Source data
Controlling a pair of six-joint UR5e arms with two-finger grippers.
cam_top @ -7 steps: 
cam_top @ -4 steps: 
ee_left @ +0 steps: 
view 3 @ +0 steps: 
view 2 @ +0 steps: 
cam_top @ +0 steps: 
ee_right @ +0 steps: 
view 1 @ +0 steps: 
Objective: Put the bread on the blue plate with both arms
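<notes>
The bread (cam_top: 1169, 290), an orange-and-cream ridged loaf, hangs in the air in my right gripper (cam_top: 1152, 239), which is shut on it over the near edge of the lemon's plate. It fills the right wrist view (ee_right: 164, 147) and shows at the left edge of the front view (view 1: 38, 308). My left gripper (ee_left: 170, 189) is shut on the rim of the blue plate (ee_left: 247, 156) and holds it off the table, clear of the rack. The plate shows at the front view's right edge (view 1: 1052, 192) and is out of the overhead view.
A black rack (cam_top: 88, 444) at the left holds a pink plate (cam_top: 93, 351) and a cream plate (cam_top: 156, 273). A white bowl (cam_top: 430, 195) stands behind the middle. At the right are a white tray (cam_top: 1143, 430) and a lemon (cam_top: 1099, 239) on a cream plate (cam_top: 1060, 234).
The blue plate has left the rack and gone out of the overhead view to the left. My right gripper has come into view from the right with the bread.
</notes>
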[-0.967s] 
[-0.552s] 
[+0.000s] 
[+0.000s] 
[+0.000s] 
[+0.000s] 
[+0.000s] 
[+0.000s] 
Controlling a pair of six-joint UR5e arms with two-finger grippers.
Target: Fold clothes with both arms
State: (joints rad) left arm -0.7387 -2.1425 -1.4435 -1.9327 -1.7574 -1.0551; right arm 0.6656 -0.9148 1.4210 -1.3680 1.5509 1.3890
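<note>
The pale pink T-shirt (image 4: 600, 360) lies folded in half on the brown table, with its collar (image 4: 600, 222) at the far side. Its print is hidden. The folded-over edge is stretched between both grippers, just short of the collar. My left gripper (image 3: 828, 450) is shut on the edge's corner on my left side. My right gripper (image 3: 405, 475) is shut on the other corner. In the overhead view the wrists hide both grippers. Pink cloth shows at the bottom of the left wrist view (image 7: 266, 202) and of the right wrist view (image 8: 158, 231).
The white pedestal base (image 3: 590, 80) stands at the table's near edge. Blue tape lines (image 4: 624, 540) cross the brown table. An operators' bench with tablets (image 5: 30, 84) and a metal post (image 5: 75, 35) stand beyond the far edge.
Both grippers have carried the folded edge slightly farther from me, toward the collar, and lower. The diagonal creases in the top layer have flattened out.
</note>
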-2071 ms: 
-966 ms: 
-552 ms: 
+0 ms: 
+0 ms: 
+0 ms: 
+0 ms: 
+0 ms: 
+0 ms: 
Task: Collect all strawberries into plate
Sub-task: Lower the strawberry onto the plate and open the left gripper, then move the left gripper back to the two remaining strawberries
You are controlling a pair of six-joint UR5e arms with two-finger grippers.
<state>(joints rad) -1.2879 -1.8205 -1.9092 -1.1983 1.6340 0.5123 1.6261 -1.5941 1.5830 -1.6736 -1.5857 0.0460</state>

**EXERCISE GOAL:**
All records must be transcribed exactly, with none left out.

**THE COMPLETED TASK:**
Controlling a pair of six-joint UR5e arms with two-finger grippers.
cam_top @ -7 steps: 
cam_top @ -4 steps: 
ee_left @ +0 steps: 
view 3 @ +0 steps: 
view 2 @ +0 steps: 
cam_top @ +0 steps: 
ee_right @ +0 steps: 
view 1 @ +0 steps: 
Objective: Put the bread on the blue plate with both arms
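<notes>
The bread (cam_top: 1169, 290), an orange-and-cream ridged loaf, hangs in the air in my right gripper (cam_top: 1152, 239), which is shut on it over the near edge of the lemon's plate. It fills the right wrist view (ee_right: 164, 147) and shows at the left edge of the front view (view 1: 38, 308). My left gripper (ee_left: 170, 189) is shut on the rim of the blue plate (ee_left: 247, 156) and holds it off the table, clear of the rack. The plate shows at the front view's right edge (view 1: 1052, 192) and is out of the overhead view.
A black rack (cam_top: 88, 444) at the left holds a pink plate (cam_top: 93, 351) and a cream plate (cam_top: 156, 273). A white bowl (cam_top: 430, 195) stands behind the middle. At the right are a white tray (cam_top: 1143, 430) and a lemon (cam_top: 1099, 239) on a cream plate (cam_top: 1060, 234).
The blue plate has left the rack and gone out of the overhead view to the left. My right gripper has come into view from the right with the bread.
</notes>
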[-0.967s] 
[-0.552s] 
[+0.000s] 
[+0.000s] 
[+0.000s] 
[+0.000s] 
[+0.000s] 
[+0.000s] 
Controlling a pair of six-joint UR5e arms with two-finger grippers.
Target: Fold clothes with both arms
State: (joints rad) left arm -0.7387 -2.1425 -1.4435 -1.9327 -1.7574 -1.0551; right arm 0.6656 -0.9148 1.4210 -1.3680 1.5509 1.3890
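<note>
The pale pink T-shirt (image 4: 600, 360) lies folded in half on the brown table, with its collar (image 4: 600, 222) at the far side. Its print is hidden. The folded-over edge is stretched between both grippers, just short of the collar. My left gripper (image 3: 828, 450) is shut on the edge's corner on my left side. My right gripper (image 3: 405, 475) is shut on the other corner. In the overhead view the wrists hide both grippers. Pink cloth shows at the bottom of the left wrist view (image 7: 266, 202) and of the right wrist view (image 8: 158, 231).
The white pedestal base (image 3: 590, 80) stands at the table's near edge. Blue tape lines (image 4: 624, 540) cross the brown table. An operators' bench with tablets (image 5: 30, 84) and a metal post (image 5: 75, 35) stand beyond the far edge.
Both grippers have carried the folded edge slightly farther from me, toward the collar, and lower. The diagonal creases in the top layer have flattened out.
</note>
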-2071 ms: 
-966 ms: 
-552 ms: 
+0 ms: 
+0 ms: 
+0 ms: 
+0 ms: 
+0 ms: 
+0 ms: 
Task: Collect all strawberries into plate
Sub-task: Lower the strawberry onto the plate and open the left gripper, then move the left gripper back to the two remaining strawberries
You are controlling a pair of six-joint UR5e arms with two-finger grippers.
<state>(joints rad) -1.2879 -1.8205 -1.9092 -1.1983 1.6340 0.5123 1.6261 -1.5941 1.5830 -1.6736 -1.5857 0.0460</state>

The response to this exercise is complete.